Thursday, February 17, 2011

Significance of EPF in dictating the KLCI Index

I have always been wondering the significance of EPF's fund to the KLCI Index. I know they have a big say, but how much?
In most reports, analysts have always play the importance of foreign funds in dictating the market strength in Bursa Malaysia. Those are crap actually! In my blog here, I am to show you they play a much lesser importance than our EPF. Here's why:

Based on the above, what is KLCI (Kuala Lumpur Composite Index)? It is consisting of mainly the Top 30 companies in Bursa where the composition is as per above as at 31 Dec 2010. As you can see the market capitalisation then was RM481.5 billion.
Now what about the amount of money EPF puts into the equity market, please see below:

Assuming 95% of those highlighted in yellow are invested into Malaysian market and out of that 80% are into the KLCI companies. Hence RM108.92 billion (RM143.31B x 95% x 80%) are probably invested into the KLCI i.e.
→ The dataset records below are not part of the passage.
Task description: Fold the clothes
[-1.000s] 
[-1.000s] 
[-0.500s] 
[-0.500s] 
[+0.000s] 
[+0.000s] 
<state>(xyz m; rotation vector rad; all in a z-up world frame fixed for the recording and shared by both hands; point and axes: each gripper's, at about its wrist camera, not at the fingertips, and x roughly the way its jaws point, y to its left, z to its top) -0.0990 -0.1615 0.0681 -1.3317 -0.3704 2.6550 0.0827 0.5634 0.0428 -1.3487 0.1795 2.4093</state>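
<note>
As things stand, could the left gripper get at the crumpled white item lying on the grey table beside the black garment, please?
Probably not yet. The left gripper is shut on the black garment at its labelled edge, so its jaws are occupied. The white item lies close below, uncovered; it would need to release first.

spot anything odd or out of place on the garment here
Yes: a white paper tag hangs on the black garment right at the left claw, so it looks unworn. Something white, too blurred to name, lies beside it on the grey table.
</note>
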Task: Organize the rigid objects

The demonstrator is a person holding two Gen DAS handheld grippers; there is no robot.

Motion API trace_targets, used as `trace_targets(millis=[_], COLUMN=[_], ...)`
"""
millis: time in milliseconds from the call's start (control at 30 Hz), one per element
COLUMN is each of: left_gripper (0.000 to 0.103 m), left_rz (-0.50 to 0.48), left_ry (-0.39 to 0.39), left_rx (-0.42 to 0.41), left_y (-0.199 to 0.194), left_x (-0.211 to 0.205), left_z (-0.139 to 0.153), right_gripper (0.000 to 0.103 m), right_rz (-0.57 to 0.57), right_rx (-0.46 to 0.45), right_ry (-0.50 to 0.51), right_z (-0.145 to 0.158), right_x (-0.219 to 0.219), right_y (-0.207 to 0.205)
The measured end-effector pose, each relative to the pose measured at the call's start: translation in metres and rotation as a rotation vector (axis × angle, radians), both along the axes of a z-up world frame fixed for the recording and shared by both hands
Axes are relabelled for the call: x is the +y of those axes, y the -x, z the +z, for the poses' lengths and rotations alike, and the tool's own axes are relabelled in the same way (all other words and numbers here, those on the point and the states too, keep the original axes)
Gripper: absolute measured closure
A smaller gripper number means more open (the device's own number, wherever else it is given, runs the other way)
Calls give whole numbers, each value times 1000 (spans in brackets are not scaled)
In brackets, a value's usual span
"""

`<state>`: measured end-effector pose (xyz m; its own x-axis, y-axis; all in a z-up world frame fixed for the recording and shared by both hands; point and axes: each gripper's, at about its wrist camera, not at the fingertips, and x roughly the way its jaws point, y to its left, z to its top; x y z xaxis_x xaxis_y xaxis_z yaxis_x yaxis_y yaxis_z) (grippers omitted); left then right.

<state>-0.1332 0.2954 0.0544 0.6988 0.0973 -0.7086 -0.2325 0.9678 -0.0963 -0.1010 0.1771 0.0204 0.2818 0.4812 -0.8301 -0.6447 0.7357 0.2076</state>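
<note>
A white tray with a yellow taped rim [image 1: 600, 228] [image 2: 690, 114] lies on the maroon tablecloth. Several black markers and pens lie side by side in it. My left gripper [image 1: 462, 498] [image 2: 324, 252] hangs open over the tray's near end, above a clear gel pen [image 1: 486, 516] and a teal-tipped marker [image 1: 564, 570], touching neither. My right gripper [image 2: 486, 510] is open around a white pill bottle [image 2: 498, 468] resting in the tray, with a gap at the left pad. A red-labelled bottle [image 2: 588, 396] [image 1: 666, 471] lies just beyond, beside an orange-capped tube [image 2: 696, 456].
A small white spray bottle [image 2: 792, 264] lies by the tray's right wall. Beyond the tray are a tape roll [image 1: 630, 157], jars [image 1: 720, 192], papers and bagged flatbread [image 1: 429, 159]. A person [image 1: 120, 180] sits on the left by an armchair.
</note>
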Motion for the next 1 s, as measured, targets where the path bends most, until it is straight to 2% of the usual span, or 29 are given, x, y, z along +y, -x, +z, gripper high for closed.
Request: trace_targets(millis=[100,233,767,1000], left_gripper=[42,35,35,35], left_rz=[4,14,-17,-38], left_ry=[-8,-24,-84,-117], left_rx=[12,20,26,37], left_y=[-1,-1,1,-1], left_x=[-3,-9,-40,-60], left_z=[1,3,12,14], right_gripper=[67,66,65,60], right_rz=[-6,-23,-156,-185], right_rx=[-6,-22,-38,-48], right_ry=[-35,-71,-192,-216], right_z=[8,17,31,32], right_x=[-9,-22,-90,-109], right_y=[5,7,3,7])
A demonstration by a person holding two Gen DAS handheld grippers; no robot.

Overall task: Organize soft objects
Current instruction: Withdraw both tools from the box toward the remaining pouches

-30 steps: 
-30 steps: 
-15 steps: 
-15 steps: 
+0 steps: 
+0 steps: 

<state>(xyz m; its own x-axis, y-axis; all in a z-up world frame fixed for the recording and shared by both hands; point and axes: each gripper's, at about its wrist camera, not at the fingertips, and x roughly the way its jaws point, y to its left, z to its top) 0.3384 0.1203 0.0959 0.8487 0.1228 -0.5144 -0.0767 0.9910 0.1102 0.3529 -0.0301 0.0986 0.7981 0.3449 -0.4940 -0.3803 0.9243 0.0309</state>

Top 30 companies. (I do not have the actual numbers, but I am presuming these are pretty close.)
Now, what do you think would the % of free float be for the KLCI companies? 30% perhaps - which comes to RM481.449B x 30% = RM144.434 Billion. This hypothesis shows that EPF has a staggering 75% say in the KLCI Index. Hence who dictates the market. You and I who contribute to the EPF funds actually, and we indirectly contribute to make them look good - performance wise.
And I was reading somewhere that EPF funds is compounding at 8% per year due to more and more Malaysians are getting into the workforce as well as our pay gets higher per capita wise on an annual basis. Hence you think getting a compounding 8% at minimum for the KLCI index is difficult.
From this, I think I can be a top performing fund manager for EPF too. Does not need Shahril Ridza, who?